• ASSIGNMENT: Please state how many lines below include the word "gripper"; the reply should be the number only.

• RECORDED INFORMATION:
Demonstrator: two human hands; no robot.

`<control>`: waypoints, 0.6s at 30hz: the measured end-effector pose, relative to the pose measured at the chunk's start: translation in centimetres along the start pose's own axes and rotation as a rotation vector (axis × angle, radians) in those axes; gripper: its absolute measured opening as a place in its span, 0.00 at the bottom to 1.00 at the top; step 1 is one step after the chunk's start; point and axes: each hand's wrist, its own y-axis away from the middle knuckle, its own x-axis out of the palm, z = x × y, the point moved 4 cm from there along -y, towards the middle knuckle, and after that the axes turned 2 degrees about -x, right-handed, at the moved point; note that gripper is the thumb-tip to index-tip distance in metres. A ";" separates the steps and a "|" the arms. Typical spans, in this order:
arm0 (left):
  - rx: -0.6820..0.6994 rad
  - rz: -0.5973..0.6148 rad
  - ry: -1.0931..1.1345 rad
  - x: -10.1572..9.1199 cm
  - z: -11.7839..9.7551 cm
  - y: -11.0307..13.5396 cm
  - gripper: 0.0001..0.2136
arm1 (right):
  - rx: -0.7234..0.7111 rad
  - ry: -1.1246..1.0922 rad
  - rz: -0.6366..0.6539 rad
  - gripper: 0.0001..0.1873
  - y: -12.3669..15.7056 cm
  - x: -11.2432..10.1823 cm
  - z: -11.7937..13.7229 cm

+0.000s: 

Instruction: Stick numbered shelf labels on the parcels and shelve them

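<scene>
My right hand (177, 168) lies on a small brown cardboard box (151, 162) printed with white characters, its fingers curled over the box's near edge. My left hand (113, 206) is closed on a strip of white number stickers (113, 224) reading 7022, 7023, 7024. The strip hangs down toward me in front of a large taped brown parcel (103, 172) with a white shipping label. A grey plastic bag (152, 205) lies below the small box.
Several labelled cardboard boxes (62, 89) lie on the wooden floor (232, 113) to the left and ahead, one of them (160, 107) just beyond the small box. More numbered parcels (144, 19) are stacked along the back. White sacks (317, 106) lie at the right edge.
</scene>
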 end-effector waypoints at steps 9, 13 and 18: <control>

• RESULT: 3